Em suma, pedir lentas mudanças para que nada mude. Também é de demanda dos prefeitos, em especial as cidades mais industrializadas, a criação de um fundo de compensação.

O assunto, inclusive, foi abordado no relatório de Aguinaldo. O objetivo é criar o Fundo de Desenvolvimento Regional, cujos valores, repasses e quem poderia usar também não ficam claros.

Bernard Appy, secretário extraordinário do Ministério da Fazenda: “A indústria tem mais etapas de produção. paga mais impostos que os serviços. A reforma não quer inverter a situação, só recalibrar” (Crédito:Pedro Ladeira)

Um texto para regular meio século

O relatório prevê que a transição total leve até 50 anos. O começo das novas regras também foi postergado, de 2025 para 2032.

Para o economista-chefe especialista em Política Fiscal na Warren Rena, Felipe Salto, a necessidade de se aprovar a reforma não pode levar o Congresso ou o governo federal a ceder demais. “A reforma precisa ocorrer, mas é hora de segurar o máximo de anéis”, disse.

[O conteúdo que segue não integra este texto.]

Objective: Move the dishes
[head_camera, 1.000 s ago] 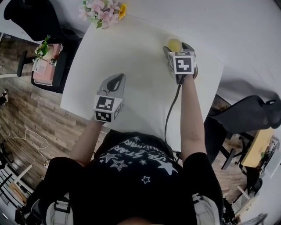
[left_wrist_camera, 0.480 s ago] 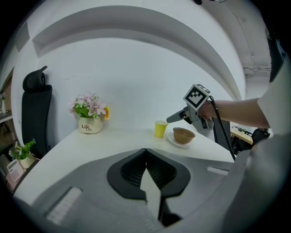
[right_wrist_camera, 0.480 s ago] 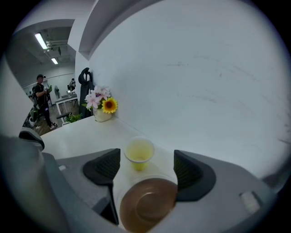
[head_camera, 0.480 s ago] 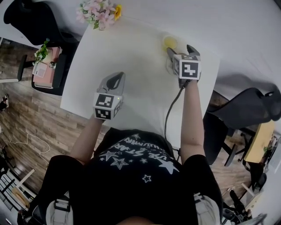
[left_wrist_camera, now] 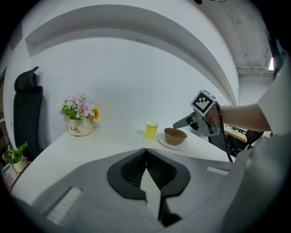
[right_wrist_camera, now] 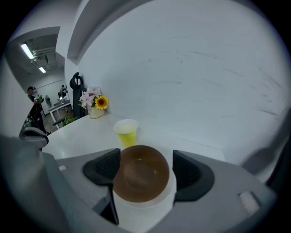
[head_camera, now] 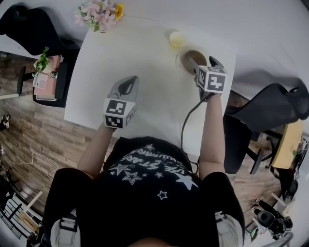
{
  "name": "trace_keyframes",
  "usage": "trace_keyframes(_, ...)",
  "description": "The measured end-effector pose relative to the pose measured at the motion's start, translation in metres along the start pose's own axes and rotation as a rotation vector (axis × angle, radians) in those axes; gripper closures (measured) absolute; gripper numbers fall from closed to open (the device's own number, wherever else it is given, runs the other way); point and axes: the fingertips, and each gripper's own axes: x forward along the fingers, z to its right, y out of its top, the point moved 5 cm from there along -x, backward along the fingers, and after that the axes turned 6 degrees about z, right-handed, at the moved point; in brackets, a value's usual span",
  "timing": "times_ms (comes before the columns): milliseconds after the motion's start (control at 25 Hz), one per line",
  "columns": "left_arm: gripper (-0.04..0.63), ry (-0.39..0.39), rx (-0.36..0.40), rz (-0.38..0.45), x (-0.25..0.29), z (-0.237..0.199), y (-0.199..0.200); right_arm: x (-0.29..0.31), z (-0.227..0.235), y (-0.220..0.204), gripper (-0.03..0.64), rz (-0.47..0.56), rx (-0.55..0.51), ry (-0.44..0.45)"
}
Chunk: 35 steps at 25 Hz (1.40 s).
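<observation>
A brown bowl (head_camera: pixel 192 54) stands on a small white plate (head_camera: pixel 182 61) near the far right corner of the white table (head_camera: pixel 145 62). My right gripper (head_camera: pixel 203 61) is open, and in the right gripper view the bowl (right_wrist_camera: pixel 141 175) and plate (right_wrist_camera: pixel 145 211) lie between its two jaws. Whether the pads touch the plate I cannot tell. My left gripper (head_camera: pixel 126 83) is shut and empty, low over the table's near side. From the left gripper view the bowl (left_wrist_camera: pixel 175 135) sits on the table with the right gripper (left_wrist_camera: pixel 184 122) just behind it.
A yellow paper cup (head_camera: pixel 176 38) stands just beyond the bowl. A pot of flowers (head_camera: pixel 99 12) is at the far left corner. Black chairs stand off the table at left (head_camera: pixel 29 24) and right (head_camera: pixel 275 111). The table's right edge runs close by the bowl.
My right gripper has drawn back toward the person, and the bowl, hidden under it before, now shows in the head view. The left gripper has hardly moved.
</observation>
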Motion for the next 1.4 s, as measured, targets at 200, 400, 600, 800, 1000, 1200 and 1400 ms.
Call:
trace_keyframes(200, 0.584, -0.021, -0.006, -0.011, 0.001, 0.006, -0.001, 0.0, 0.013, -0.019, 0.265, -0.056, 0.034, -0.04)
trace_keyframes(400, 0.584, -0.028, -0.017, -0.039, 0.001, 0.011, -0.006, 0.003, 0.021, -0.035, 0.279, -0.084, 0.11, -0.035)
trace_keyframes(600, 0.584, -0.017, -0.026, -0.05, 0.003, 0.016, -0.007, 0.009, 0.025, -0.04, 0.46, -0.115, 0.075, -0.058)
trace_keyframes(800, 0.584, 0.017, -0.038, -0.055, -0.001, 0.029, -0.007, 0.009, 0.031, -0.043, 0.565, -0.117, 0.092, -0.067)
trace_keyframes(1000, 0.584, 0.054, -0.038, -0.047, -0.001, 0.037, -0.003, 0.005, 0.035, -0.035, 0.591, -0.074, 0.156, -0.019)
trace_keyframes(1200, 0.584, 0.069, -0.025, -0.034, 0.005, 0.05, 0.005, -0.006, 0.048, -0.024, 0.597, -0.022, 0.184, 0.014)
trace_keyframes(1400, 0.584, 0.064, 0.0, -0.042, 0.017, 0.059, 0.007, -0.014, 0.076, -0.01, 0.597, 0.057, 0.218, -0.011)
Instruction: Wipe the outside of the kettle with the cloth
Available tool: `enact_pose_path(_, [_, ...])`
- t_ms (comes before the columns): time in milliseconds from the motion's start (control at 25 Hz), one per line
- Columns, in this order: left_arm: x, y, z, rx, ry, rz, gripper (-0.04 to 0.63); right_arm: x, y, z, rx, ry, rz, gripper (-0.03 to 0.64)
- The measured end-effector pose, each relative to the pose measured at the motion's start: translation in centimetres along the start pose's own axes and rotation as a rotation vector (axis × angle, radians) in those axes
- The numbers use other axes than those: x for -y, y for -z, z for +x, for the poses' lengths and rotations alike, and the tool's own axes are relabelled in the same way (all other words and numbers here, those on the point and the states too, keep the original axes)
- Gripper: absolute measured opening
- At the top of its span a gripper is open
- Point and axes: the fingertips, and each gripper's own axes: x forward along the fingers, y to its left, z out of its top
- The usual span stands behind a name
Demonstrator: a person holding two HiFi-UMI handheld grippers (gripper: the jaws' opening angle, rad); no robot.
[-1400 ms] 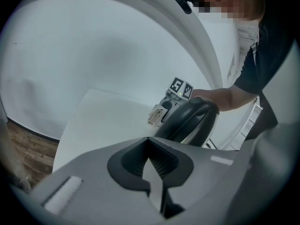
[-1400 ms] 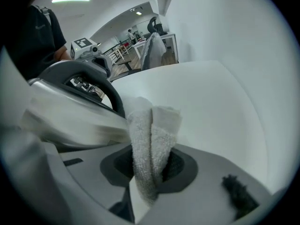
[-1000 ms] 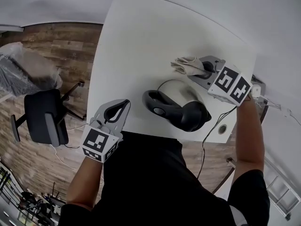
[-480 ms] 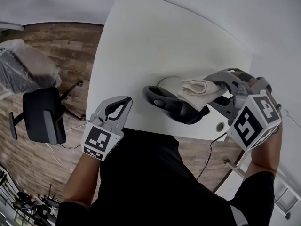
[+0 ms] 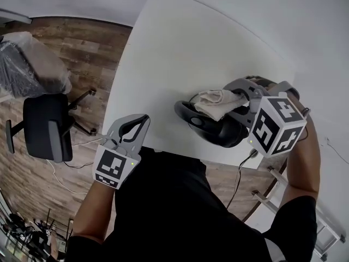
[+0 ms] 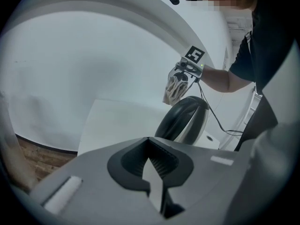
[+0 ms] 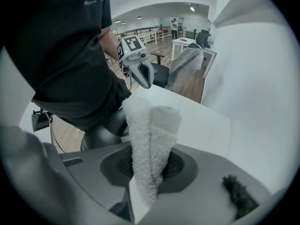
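The left gripper's jaws met, empty. Beyond, the right gripper held the cloth just over the kettle.

No words, numbers or brand names can be read anywhere. The left gripper and right gripper bear only black-and-white square marker patterns. Small print on the person's shirt is illegible.

Soft, even indoor light fills every view; the white table is bright without glare. Far back in the right gripper view, ceiling lamps glow. Both gripper views bulge and fall to black at the corners, their near foreground blurred, while the cloth looks sharp.
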Motion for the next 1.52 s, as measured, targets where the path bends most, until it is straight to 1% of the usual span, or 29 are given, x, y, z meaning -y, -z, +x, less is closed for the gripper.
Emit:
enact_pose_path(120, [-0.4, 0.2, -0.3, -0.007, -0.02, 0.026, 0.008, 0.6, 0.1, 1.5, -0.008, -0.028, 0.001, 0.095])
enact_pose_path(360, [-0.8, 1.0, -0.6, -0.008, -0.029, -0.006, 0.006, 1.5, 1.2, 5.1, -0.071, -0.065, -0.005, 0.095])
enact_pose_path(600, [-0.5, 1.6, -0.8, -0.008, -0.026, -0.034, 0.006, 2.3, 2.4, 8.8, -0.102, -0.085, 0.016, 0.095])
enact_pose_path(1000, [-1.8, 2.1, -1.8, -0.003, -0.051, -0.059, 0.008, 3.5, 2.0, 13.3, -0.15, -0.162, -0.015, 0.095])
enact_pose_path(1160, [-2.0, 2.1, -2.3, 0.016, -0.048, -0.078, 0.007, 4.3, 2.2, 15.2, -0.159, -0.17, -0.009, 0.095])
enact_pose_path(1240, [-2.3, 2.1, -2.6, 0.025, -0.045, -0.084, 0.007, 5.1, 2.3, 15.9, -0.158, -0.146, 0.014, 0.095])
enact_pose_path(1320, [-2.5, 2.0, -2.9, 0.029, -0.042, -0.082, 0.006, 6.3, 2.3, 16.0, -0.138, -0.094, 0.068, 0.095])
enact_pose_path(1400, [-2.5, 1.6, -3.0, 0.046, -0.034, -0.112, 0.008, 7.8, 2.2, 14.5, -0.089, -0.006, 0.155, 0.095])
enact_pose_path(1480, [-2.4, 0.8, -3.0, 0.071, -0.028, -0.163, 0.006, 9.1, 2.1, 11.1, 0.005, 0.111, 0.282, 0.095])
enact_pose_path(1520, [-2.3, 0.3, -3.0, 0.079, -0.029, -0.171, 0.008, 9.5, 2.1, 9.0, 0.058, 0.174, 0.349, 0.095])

De acordo com ele, um sistema cheio de distorções e benefícios como o nosso é o que gera a guerra fiscal. Ele, que também foi secretário da Fazenda do Estado de São Paulo, diz conhecer essa relação de perto. “Vivenciei isso no ano passado. Empresários pulando de estado a estado para ver quem dá mais.”

Por essa razão, Salto entende que a reforma, em seu ponto central, deve fazer com que o ICMS migre para o destino. “Estados exportadores líquidos perdem. Mas ganham logo após com maior eficiência da correção das distorções alocativas.”

E, sendo o ICMS no destino o ingrediente mais importante da nova legislação tributária, todos os elementos colocados na receita só para que a Câmara possa imputar seu DNA precisam ser reavaliados pelo Senado e, se preciso, vetados por Lula.